(Instructions to follow):
Set down exactly the lines below, starting at the one that contains "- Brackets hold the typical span" and ending at the one that contains "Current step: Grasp", with both of those lines included and nothing else.

(Provided information):
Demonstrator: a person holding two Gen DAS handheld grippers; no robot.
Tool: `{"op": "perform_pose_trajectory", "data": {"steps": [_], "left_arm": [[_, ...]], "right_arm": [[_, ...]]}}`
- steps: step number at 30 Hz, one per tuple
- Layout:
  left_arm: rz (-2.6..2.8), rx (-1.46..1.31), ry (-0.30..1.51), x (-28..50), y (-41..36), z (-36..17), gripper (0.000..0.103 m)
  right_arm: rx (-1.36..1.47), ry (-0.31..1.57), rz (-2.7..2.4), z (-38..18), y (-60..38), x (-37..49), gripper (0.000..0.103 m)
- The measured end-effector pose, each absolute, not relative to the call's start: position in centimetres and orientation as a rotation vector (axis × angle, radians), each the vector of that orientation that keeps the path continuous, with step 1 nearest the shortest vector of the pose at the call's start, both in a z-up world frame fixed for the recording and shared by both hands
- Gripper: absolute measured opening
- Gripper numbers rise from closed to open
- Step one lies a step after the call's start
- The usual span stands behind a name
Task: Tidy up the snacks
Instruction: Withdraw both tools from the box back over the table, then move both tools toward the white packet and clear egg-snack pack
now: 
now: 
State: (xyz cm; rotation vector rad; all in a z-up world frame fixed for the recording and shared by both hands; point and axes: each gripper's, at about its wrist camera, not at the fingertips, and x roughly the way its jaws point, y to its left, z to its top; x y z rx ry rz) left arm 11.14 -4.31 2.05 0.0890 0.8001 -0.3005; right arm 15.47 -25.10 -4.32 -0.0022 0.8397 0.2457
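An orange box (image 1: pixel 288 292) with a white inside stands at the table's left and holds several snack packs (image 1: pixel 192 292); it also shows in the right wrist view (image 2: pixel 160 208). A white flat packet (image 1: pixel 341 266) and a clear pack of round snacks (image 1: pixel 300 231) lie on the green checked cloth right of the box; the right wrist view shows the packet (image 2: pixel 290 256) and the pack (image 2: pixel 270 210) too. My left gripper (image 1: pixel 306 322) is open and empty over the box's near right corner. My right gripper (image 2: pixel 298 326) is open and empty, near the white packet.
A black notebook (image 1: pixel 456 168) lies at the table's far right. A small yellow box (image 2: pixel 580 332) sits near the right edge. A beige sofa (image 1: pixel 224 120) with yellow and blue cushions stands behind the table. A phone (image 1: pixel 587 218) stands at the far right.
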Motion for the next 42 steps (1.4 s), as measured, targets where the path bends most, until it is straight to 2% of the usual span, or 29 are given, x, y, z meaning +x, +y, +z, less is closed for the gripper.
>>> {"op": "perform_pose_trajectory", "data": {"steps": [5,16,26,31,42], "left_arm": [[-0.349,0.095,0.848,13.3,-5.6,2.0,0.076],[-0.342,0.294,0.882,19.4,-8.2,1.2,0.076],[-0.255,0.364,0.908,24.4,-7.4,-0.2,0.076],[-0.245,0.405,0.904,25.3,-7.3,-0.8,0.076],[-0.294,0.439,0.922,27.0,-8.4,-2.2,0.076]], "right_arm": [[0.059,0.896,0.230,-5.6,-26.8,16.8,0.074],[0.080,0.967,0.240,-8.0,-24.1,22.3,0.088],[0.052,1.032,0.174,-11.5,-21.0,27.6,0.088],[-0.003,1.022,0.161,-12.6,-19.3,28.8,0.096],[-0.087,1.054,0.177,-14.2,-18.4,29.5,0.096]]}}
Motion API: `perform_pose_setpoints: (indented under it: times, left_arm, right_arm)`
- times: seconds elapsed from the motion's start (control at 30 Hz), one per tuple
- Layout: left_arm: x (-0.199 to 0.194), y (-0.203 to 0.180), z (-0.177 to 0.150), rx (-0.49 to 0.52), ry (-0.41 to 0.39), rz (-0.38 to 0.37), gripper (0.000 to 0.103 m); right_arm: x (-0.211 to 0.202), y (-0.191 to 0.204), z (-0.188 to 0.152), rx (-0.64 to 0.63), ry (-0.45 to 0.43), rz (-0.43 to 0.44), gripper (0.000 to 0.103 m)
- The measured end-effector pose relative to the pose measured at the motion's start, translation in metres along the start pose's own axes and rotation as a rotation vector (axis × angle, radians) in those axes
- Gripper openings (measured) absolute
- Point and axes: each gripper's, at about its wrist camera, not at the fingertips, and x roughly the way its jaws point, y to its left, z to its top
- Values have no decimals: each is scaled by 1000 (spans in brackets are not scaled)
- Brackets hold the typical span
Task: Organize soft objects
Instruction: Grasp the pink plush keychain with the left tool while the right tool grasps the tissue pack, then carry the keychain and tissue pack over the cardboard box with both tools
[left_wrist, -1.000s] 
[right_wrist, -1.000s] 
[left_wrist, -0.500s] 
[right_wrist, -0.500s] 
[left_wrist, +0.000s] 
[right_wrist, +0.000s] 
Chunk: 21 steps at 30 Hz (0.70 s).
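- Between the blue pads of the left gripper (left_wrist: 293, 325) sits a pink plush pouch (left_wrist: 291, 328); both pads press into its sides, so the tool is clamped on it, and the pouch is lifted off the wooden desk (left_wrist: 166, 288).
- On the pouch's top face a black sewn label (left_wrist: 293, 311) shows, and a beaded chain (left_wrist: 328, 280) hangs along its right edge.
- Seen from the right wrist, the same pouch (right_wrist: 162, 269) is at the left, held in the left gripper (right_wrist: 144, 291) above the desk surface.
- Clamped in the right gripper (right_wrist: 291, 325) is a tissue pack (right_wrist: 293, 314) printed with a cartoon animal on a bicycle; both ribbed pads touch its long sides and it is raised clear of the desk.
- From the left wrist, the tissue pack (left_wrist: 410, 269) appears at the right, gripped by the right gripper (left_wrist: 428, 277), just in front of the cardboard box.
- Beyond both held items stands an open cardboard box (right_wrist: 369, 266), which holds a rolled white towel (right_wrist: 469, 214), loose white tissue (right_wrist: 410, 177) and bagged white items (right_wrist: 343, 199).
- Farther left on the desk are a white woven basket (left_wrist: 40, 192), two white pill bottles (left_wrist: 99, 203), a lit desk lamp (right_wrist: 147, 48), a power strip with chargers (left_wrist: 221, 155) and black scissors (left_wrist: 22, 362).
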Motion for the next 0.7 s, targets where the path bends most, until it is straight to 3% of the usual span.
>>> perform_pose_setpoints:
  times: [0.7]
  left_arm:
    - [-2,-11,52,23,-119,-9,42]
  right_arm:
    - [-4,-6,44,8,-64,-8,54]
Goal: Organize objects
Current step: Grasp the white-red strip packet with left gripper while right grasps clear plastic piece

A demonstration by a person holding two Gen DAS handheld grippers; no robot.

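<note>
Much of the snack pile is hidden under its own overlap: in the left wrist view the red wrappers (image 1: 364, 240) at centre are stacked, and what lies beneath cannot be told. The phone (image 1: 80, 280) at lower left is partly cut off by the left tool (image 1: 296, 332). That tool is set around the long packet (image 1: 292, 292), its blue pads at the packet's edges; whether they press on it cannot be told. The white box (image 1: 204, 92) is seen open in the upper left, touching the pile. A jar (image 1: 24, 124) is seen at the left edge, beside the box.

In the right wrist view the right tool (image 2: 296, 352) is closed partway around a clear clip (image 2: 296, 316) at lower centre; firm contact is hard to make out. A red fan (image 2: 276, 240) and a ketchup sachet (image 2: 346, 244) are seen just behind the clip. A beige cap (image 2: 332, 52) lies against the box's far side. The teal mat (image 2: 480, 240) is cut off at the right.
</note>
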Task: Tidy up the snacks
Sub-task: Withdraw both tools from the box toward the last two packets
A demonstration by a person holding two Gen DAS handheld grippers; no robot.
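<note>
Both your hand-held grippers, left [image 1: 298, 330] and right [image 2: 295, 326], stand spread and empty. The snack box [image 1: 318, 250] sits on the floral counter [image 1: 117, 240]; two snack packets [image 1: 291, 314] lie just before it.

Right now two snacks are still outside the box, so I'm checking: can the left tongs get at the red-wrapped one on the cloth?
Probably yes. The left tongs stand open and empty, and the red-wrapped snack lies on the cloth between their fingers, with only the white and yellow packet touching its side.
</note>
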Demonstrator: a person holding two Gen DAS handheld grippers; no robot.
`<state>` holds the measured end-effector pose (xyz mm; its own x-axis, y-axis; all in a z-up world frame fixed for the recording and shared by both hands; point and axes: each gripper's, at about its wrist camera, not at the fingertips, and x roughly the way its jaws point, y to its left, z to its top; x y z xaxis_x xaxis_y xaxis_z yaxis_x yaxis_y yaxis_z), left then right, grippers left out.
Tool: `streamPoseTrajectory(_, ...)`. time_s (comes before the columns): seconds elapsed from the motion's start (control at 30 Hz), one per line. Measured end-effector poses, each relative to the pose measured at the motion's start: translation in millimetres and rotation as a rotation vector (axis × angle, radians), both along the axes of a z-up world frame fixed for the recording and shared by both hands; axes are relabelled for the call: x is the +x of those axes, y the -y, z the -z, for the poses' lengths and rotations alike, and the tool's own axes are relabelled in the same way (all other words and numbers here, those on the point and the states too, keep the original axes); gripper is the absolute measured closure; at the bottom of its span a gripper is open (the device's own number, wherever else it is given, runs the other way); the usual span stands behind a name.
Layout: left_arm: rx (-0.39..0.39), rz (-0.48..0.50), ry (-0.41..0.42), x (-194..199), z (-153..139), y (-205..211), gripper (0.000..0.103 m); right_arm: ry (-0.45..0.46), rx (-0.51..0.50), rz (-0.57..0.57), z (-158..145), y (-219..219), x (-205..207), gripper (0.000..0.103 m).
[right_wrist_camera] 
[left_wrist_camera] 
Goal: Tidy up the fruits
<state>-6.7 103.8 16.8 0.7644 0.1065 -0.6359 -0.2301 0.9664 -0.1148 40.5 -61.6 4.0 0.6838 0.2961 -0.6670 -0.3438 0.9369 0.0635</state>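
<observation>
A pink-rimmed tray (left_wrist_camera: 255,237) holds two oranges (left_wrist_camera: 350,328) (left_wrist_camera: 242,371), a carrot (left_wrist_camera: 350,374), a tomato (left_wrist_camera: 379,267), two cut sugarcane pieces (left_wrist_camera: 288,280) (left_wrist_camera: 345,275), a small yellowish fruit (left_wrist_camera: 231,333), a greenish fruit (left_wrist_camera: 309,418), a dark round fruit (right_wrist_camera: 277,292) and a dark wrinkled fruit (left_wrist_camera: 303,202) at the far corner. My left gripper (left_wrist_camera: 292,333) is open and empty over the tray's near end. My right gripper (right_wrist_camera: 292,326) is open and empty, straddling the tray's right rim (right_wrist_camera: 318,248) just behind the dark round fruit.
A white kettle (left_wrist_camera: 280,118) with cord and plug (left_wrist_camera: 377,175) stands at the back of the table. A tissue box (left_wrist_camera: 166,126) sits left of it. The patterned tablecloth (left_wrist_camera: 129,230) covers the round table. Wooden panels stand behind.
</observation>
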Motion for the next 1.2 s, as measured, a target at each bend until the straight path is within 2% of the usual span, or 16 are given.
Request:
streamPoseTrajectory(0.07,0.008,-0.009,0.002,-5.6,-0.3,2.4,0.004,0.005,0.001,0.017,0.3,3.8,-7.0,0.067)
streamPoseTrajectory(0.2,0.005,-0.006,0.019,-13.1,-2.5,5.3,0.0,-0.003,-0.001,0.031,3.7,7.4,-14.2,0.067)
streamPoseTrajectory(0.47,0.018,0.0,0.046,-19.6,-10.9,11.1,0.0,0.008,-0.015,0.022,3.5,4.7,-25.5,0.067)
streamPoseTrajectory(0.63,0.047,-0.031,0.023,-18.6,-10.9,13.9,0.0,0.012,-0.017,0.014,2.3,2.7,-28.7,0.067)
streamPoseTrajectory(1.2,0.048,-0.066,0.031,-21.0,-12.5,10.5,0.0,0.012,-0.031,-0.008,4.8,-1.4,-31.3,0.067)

(Exercise answer):
- Brackets hold the typical span
Task: Organize soft objects
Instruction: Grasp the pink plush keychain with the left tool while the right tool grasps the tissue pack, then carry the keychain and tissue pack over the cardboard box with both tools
[left_wrist, -1.000s] 
[right_wrist, -1.000s] 
[left_wrist, -0.500s] 
[right_wrist, -0.500s] 
[left_wrist, +0.000s] 
[right_wrist, +0.000s] 
Chunk: 21 steps at 30 Hz (0.70 s).
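- Between the blue pads of the left gripper (left_wrist: 293, 325) sits a pink plush pouch (left_wrist: 291, 328); both pads press into its sides, so the tool is clamped on it, and the pouch is lifted off the wooden desk (left_wrist: 166, 288).
- On the pouch's top face a black sewn label (left_wrist: 293, 311) shows, and a beaded chain (left_wrist: 328, 280) hangs along its right edge.
- Seen from the right wrist, the same pouch (right_wrist: 162, 269) is at the left, held in the left gripper (right_wrist: 144, 291) above the desk surface.
- Clamped in the right gripper (right_wrist: 291, 325) is a tissue pack (right_wrist: 293, 314) printed with a cartoon animal on a bicycle; both ribbed pads touch its long sides and it is raised clear of the desk.
- From the left wrist, the tissue pack (left_wrist: 410, 269) appears at the right, gripped by the right gripper (left_wrist: 428, 277), just in front of the cardboard box.
- Beyond both held items stands an open cardboard box (right_wrist: 369, 266), which holds a rolled white towel (right_wrist: 469, 214), loose white tissue (right_wrist: 410, 177) and bagged white items (right_wrist: 343, 199).
- Farther left on the desk are a white woven basket (left_wrist: 40, 192), two white pill bottles (left_wrist: 99, 203), a lit desk lamp (right_wrist: 147, 48), a power strip with chargers (left_wrist: 221, 155) and black scissors (left_wrist: 22, 362).
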Motion for the next 0.7 s, targets where the path bends most, until it is straight to 3% of the usual span.
>>> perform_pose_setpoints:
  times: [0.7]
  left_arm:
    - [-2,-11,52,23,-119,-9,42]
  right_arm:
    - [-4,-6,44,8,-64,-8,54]
Goal: Organize objects
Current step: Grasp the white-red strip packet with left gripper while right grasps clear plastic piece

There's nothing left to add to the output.